《神戸・男子高校生殺害事件13年》父は語る「家族の力」知った刑事裁判、将太さんがつなぐ“絆” | ラジトピ ラジオ関西トピックス

《神戸・男子高校生殺害事件13年》父は語る「家族の力」知った刑事裁判、将太さんがつなぐ“絆”

LINEで送る

この記事の写真を見る(13枚)

判決公判前の神戸地裁法廷<2023年6月23日 ※代表撮影>

「身勝手、一方的」。男は事件後、10年10か月の逃亡期間に父親の赴任先の中国にも行き、ドイツへサッカー留学もしていたことが明らかになった。男の父親が証人尋問で語った。

 敏さんは「その“愚かな”判断は、お父さん、あなたなのですね」と問うと、父親は「そうです」と答えた。敏さんは「自分の子どもが満足するなら(気が済むなら)、人を殺してもいいのか」と怒りをあらわにし、裁判長が思わず制止した場面もあった。「犯行そのものが一方的ならば、その後の生活も勝手なものだった。男はただただ逃げていたとしか思えない」と振り返る。

公判終了後、敏さんは連日会見に臨んだ

 刑事事件の控訴審は▼量刑について不服▼法解釈が正しかったか▼一審の審理は尽くされたか、が主な柱となる。敏さんは「一審(裁判員裁判)はしっかりと審理された」と話す。確かに、真実をもっと知りたい、もっと聞きたいことはあった。こうした中、男に下された一審判決は懲役18年。

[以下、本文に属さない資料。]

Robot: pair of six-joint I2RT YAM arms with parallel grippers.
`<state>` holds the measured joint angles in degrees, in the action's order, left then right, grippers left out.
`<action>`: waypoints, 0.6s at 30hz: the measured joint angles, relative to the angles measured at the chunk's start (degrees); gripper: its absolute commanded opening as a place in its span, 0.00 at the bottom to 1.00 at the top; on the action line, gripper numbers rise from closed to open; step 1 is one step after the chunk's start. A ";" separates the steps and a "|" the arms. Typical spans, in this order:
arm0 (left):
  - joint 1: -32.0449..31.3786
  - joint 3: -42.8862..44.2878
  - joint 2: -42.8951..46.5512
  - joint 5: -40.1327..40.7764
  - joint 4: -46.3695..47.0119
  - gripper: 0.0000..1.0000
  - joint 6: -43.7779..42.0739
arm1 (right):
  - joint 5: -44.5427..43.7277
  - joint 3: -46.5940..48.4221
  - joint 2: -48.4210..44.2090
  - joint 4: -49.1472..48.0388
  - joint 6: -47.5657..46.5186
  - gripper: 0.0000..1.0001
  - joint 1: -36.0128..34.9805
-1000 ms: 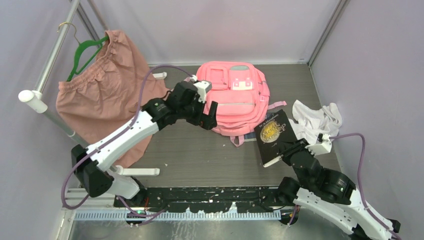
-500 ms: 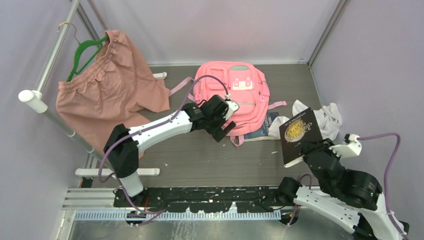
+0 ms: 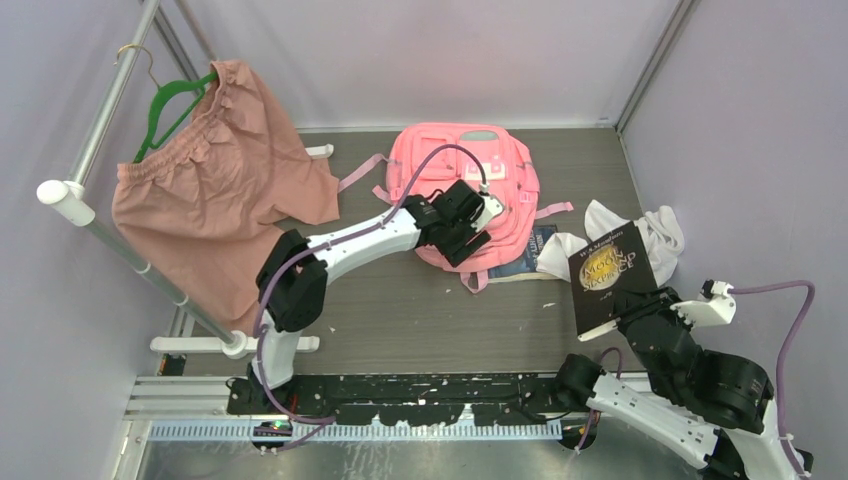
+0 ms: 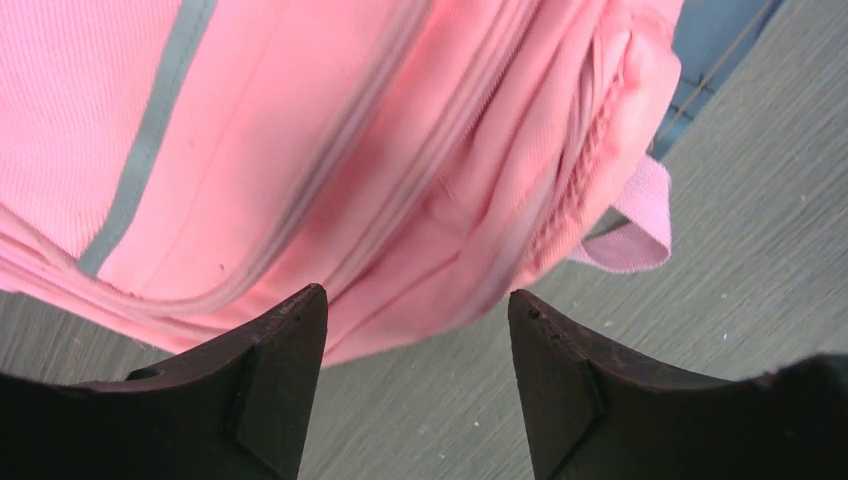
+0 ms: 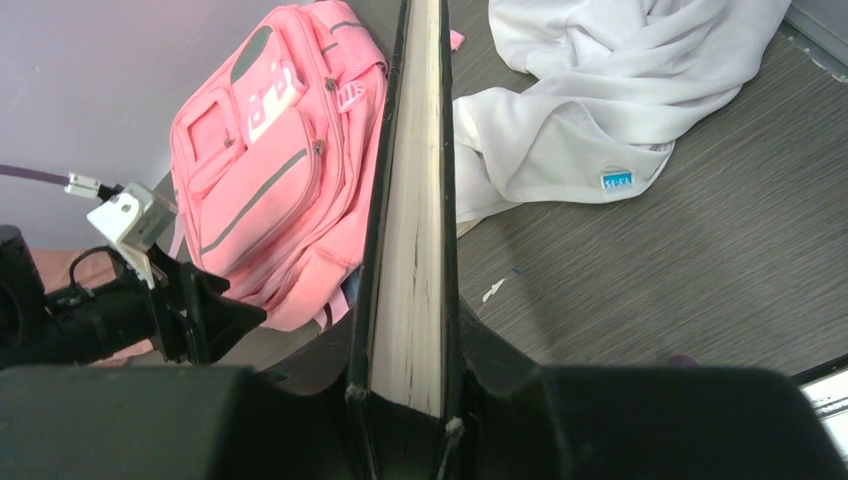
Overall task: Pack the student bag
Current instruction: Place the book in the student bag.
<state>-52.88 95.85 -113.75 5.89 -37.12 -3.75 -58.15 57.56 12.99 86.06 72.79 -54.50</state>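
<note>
The student bag (image 3: 490, 190), a large bright pink fabric backpack with grey zipper trim, lies flat on the dark wood-grain table (image 3: 400, 310). Its front pockets face up, and it sits towards the back wall at mid-width.

The left gripper (image 4: 415, 305) hovers just above the bag's near edge. Both jaws are spread wide with nothing between them. This stance suits a grasp on the fabric or zipper seam, to open or steady a compartment. No open compartment mouth is evident in any view.

The right gripper (image 5: 405, 395) is clamped on the lower end of a black book with gold cover lettering (image 3: 612, 275). The book is held upright, clear of the table and to the right of the bag, with its page edge facing the wrist camera. The lift probably keeps the book ready for insertion once an opening is presented.

A thin blue book (image 3: 522, 262) lies partly under the bag's right near corner. A crumpled white cloth (image 3: 645, 235) lies behind the raised book. A dusty-pink garment (image 3: 210, 190) hangs on a green hanger (image 3: 165, 105) at the left, well apart from the work.
</note>
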 measured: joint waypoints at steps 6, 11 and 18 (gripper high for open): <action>1.90 8.50 -5.92 -0.76 -1.75 0.56 0.24 | -0.28 -0.04 -0.20 0.20 0.04 0.01 -0.02; 2.58 9.31 -6.60 -0.76 -2.21 0.62 0.35 | -0.59 -0.04 -2.73 1.09 0.68 0.01 -0.02; 2.62 10.08 -6.67 -1.07 -4.37 0.36 0.44 | -1.33 -0.33 -4.44 2.08 0.96 0.01 0.00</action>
<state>-50.26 105.93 -120.42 4.82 -41.50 -3.31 -59.48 57.23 8.56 88.14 73.76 -54.50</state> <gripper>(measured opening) 0.590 0.290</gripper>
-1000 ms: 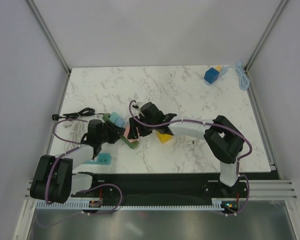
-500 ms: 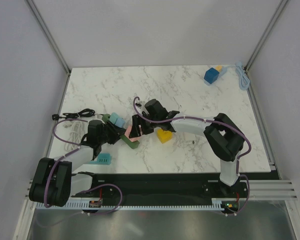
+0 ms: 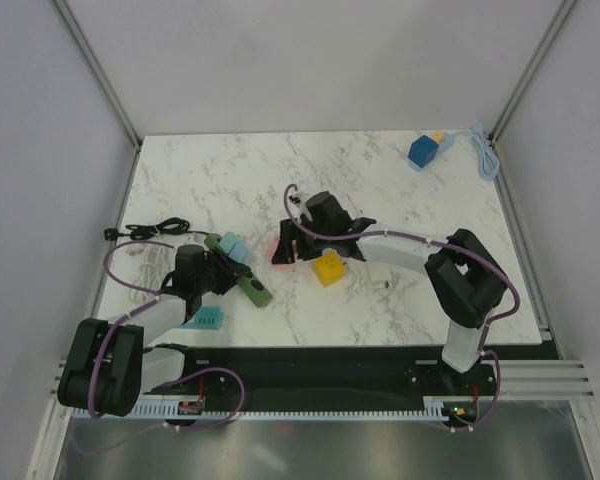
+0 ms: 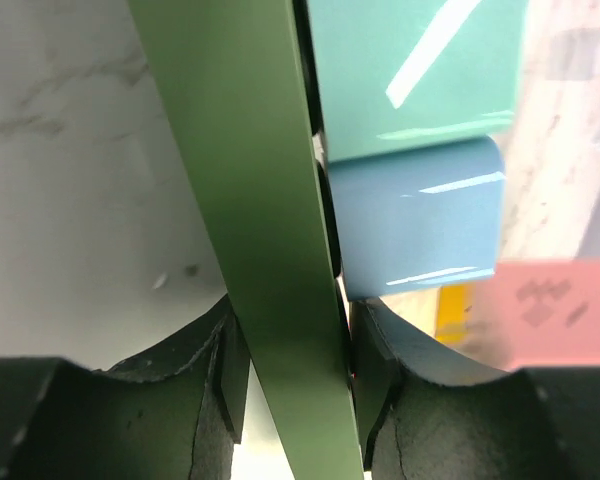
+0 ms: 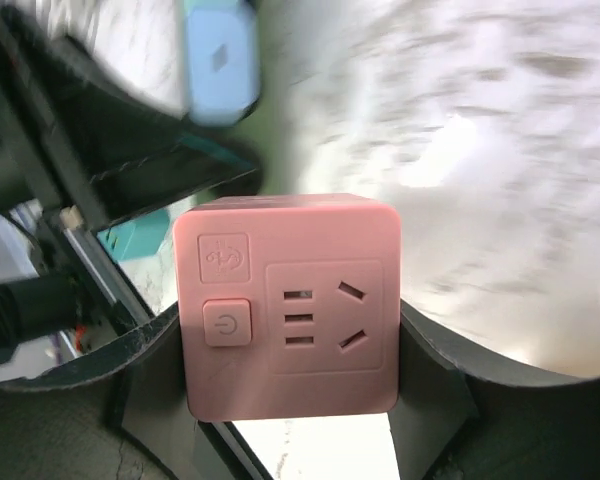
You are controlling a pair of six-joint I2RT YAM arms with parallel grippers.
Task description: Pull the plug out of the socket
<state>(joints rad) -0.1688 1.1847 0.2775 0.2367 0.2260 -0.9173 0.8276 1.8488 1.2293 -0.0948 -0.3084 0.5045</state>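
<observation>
A pink socket cube (image 3: 277, 247) with a power button sits between the fingers of my right gripper (image 3: 286, 245), near the table's middle. In the right wrist view the cube (image 5: 290, 305) fills the shut jaws of the gripper (image 5: 290, 365), its socket face toward the camera. My left gripper (image 3: 218, 274) is shut on a flat green power strip (image 3: 252, 289). In the left wrist view the strip (image 4: 270, 250) runs up between the pads of the gripper (image 4: 290, 370), with a light blue cube (image 4: 415, 215) and a teal cube (image 4: 410, 70) on it. The pink cube stands apart from the strip.
A yellow cube (image 3: 328, 268) lies just right of the pink cube. A teal block (image 3: 208, 318) lies near the front left. Black (image 3: 150, 230) and white (image 3: 145, 258) cables lie at the left edge. A blue-and-yellow block (image 3: 423, 150) and a pale blue cable (image 3: 485, 150) are at the back right.
My right gripper has moved right and back with the pink cube, which has come away from the green strip. My left gripper still holds the strip in place.
</observation>
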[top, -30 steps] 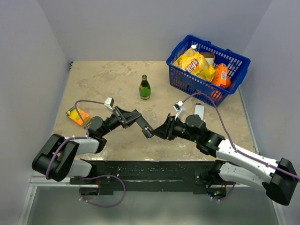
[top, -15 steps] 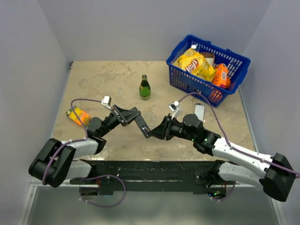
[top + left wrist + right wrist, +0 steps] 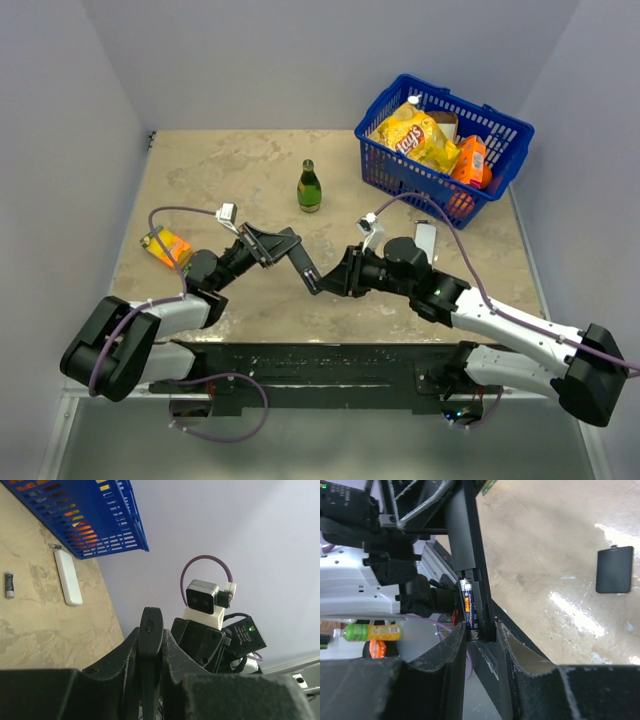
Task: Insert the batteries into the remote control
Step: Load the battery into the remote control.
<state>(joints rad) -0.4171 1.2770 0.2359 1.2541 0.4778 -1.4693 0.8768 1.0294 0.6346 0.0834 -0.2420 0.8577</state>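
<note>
The remote control (image 3: pixel 308 272) is held up off the table (image 3: pixel 220 170), roughly at 6 o'clock from the green bottle (image 3: pixel 309 187), with its back cover off. One end is clamped tight by the left gripper (image 3: pixel 290 250), and the other end is hugged snugly by the narrowed jaws of the right gripper (image 3: pixel 335 283). 1 battery (image 3: pixel 468 611) is seen seated in the open compartment. A 2nd battery (image 3: pixel 9 585) is seen lying on the table, at 9 o'clock of the white device (image 3: pixel 67 577). The black cover (image 3: pixel 615 570) is lying flat on the table too.

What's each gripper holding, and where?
Both hold the remote: left gripper clamps one end, right gripper the battery-compartment end, one battery seated inside.
</note>
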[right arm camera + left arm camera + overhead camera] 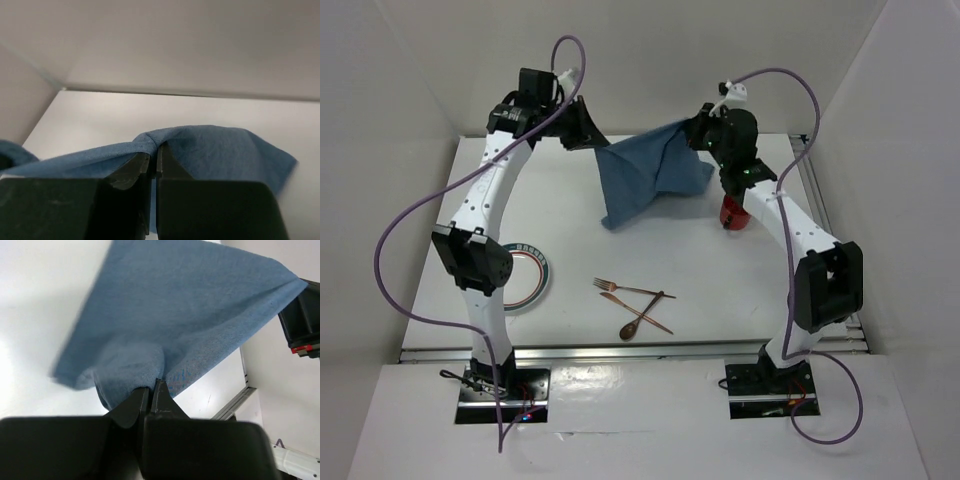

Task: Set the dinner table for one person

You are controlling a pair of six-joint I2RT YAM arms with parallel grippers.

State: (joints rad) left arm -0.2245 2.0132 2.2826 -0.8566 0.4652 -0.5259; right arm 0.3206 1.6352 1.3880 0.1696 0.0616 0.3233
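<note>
A blue cloth placemat (650, 178) hangs in the air over the far middle of the white dinner table (720, 285), stretched between both grippers. My left gripper (594, 146) is shut on its left corner; in the left wrist view the cloth (190, 315) spreads away from the closed jaws (151, 385). My right gripper (698, 130) is shut on its right corner, with the cloth (225, 150) draped over the fingertips (154, 149). The cloth's lower corner hangs down toward the tabletop.
A plate with a green rim (525, 278) lies at the near left, partly behind the left arm. A fork (618, 288), a wooden spoon (642, 316) and another utensil lie crossed near the front middle. A red cup (733, 213) stands under the right arm.
</note>
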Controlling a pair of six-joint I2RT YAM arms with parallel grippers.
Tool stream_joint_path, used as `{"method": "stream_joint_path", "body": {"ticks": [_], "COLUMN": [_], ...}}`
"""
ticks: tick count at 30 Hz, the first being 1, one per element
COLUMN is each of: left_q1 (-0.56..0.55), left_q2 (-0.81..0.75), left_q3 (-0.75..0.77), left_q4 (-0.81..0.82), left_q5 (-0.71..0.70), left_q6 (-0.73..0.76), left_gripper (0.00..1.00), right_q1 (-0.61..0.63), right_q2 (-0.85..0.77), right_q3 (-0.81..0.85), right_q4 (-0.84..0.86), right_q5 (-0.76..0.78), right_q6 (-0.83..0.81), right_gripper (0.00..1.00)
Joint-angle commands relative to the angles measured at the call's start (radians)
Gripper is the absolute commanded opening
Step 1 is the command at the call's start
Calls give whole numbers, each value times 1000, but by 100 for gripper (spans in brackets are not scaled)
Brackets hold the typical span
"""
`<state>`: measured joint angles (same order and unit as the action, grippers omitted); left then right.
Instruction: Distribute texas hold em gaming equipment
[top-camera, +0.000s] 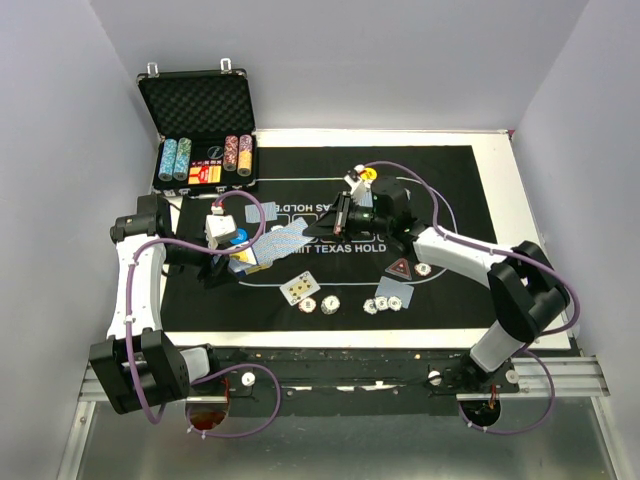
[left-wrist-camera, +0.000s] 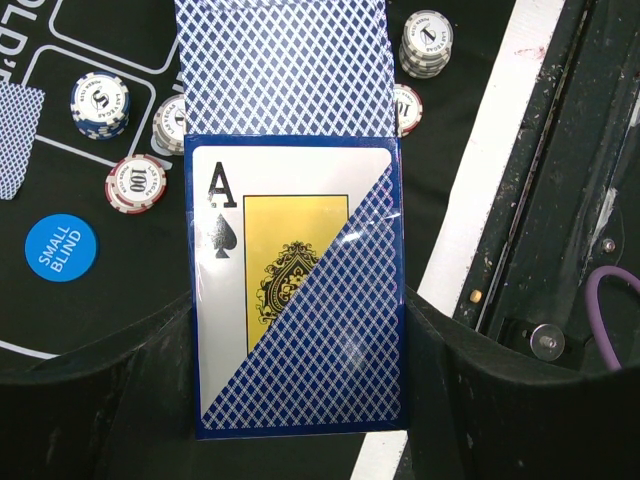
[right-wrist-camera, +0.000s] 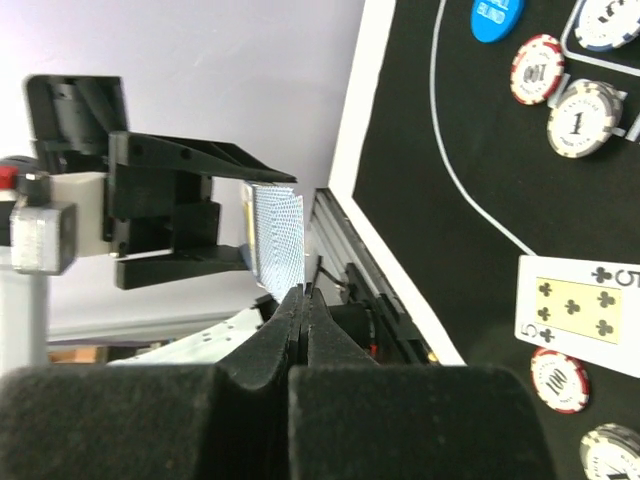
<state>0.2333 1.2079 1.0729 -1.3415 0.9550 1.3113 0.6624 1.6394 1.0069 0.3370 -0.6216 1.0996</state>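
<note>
My left gripper (left-wrist-camera: 300, 400) is shut on a blue card deck (left-wrist-camera: 295, 290) whose front shows an ace of spades. Blue-backed playing cards (left-wrist-camera: 285, 65) stick out of the deck's far end. My right gripper (right-wrist-camera: 303, 292) is shut on the edge of one of those blue-backed cards (right-wrist-camera: 277, 240), directly in front of the left gripper. From above, the left gripper (top-camera: 240, 258) and right gripper (top-camera: 312, 228) meet at the fanned cards (top-camera: 283, 240) over the black mat (top-camera: 460, 190). Poker chips (left-wrist-camera: 135, 184) and a blue small-blind button (left-wrist-camera: 61, 248) lie on the mat.
An open black case (top-camera: 200, 130) with chip stacks stands at the back left. On the mat lie face-up cards (top-camera: 299, 288), loose chips (top-camera: 329, 303), a face-down card (top-camera: 392, 290) and a dark red triangular marker (top-camera: 400, 268). A five of clubs (right-wrist-camera: 580, 300) lies face up.
</note>
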Motion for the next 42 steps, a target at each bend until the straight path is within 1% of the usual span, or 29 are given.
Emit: {"method": "stream_joint_path", "body": {"ticks": [1,5,7,13,18,21,26,31,33,37,38,39,40,42], "left_q1": [-3,-3,-3,-3,-3,-5,-3,-3,-3,-5,-5,-5,-3,-3], "left_q2": [2,5,7,10,9,12,9,5,5,12,13,13,12,9], "left_q3": [18,21,24,28,30,35,45,48,47,47,47,45,42,38], "left_q4": [-280,-280,-280,-280,-280,-280,-280,-280,-280,-280,-280,-281,-280,-280], "left_q5": [68,68,67,65,62,65,68,68,70,73,74,74,77,71], "left_q6": [14,16,16,16,16,16,9,6,6,8,9,9,11,12], "left_gripper": [12,12,12,12,12,12,12,12,12,12,12,12,11,12], "right_q1": [-20,-47,-64,-107,-129,-132,-126,-104,-87,-63,-57,-57,-53,-50], "right_q2": [-21,-7,-1,72,239,415,716,947,1003,1073,1079,1083,1086,1090], "right_q3": [-30,-63,-59,25,172,332,697,991,1080,1144,1145,1141,1138,1133], "right_q4": [180,345,387,410,407,338,104,-42,-99,-147,-156,-158,-158,-158], "right_q5": [-85,-127,-136,-142,-132,-125,-92,-52,-37,5,22,34,42,48], "right_q6": [124,244,273,290,290,241,129,88,66,57,51,51,51,52], "right_gripper": [1,1,1,1,1,1,1,1,1,1,2,9,15,32]}}
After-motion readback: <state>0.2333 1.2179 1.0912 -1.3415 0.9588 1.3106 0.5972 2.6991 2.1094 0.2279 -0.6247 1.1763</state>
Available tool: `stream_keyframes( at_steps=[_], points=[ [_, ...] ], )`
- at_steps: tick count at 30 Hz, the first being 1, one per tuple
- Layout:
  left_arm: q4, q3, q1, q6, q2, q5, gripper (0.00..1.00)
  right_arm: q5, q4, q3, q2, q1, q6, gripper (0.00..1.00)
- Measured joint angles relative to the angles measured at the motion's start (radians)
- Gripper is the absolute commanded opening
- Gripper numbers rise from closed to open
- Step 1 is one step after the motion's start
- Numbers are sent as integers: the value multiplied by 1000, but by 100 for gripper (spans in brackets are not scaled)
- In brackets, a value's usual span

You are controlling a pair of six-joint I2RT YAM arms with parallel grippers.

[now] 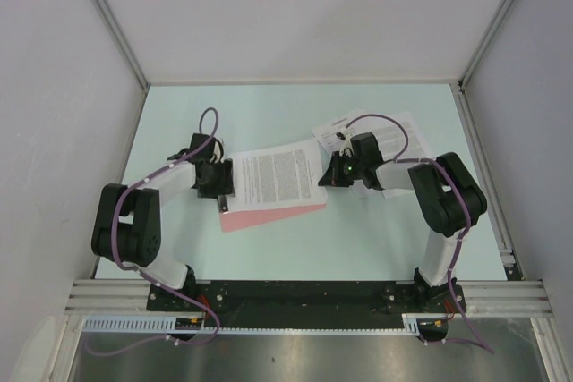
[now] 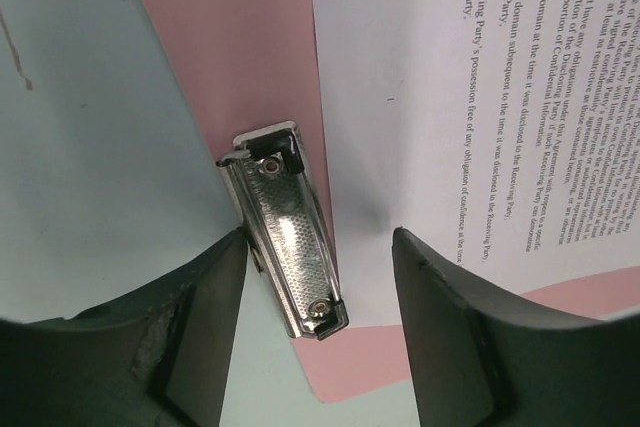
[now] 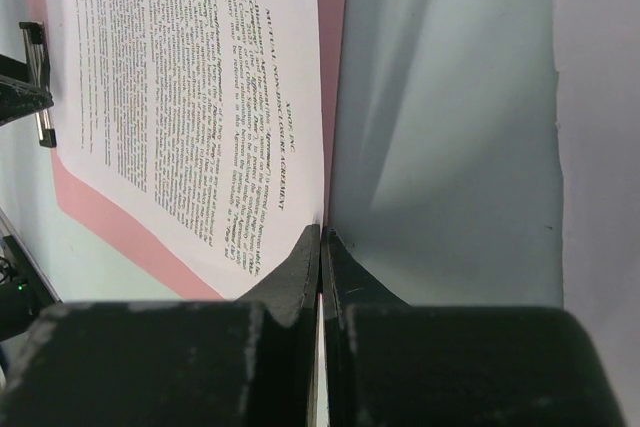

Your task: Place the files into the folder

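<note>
The pale green table (image 1: pixel 269 105) carries a pink folder (image 1: pixel 260 216) lying flat near its middle, with a printed sheet (image 1: pixel 279 174) skewed on top. More sheets (image 1: pixel 403 131) lie back right. The right end effector (image 3: pixel 321 232) is closed, pinching the top sheet's edge. The left end effector (image 2: pixel 318 247) stands open, straddling the folder's metal clip (image 2: pixel 285 237).
</note>
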Motion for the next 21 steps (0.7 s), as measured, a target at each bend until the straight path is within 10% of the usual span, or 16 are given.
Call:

 少年法51条には、犯行時18歳未満の被告について「死刑と無期刑を緩和する」との項目があり、

▼罪を犯したときに18歳未満で死刑を選択する場合は、無期刑に刑罰が緩和される。
▼罪を犯したときに18歳未満で無期刑を選択する場合は、有期の懲役か禁錮に刑罰が緩和される。その刑は「10年以上15年以下」。

 その後、2022年に刑法12条が改正され、▼懲役は、無期及び有期とし、▼このうち有期懲役は、「1か月以上20年以下」となった。

神戸地裁

 今回、検察側は男の犯行態様の悪質性を考慮して、無期懲役の選択もあり得ると述べたが、犯行時17歳だったことを鑑み、無期懲役ではなく有期懲役の選択を示した。その上で刑法12条に定めた上限として懲役20年を求刑していた。

 神戸地裁はさらに、「もっとも、人を殺してはならないことは犯行時17歳の少年であっても理解できないはずはなく、この事件を未熟さゆえの犯行などとみることはできない」と刑事責任の重さを指摘した。しかし懲役18年という量刑については、「犯行当時の被告人が前科のない17歳の少年であったという事情は、非難の程度を考えるにあたって無視できない」と述べ、「大きく刑を減ずることはできないが、一定の考慮は必要だ」とした。

 敏さんは判決後、「ぎりぎりの決断だったのかも知れない。現状の法制度では最大限だと思う」と評価した。遺族代理人の河瀬真弁護士は、「18年という刑罰が、将太さんの死という重大な結果を少しでも償うことができる期間なのかといえば、決してそうではない。ただ単に少年だから、未熟だから、という理由でむげに刑が減軽されることがなかったのは、ひとつの成果だったと思う」と述べた。

遺族代理人・河瀬真弁護士「犯行時少年だったことが理由で、むげに刑が減軽されることがなかったのは、ひとつの成果」

 敏さんはこの時、毎日朝方まで眠れず、すっかり痩せていた。妻・正子さんと、長男、長女、次女と5人で臨んだ刑事裁判。みんな疲れ切っていた。ストレスに苦しんだ。一審判決が終わり、張り詰めた緊張が解けたが、疲れを取り除くことはできなかった。「これだけ、エネルギーを費やすものとは思わなかった」と振り返る。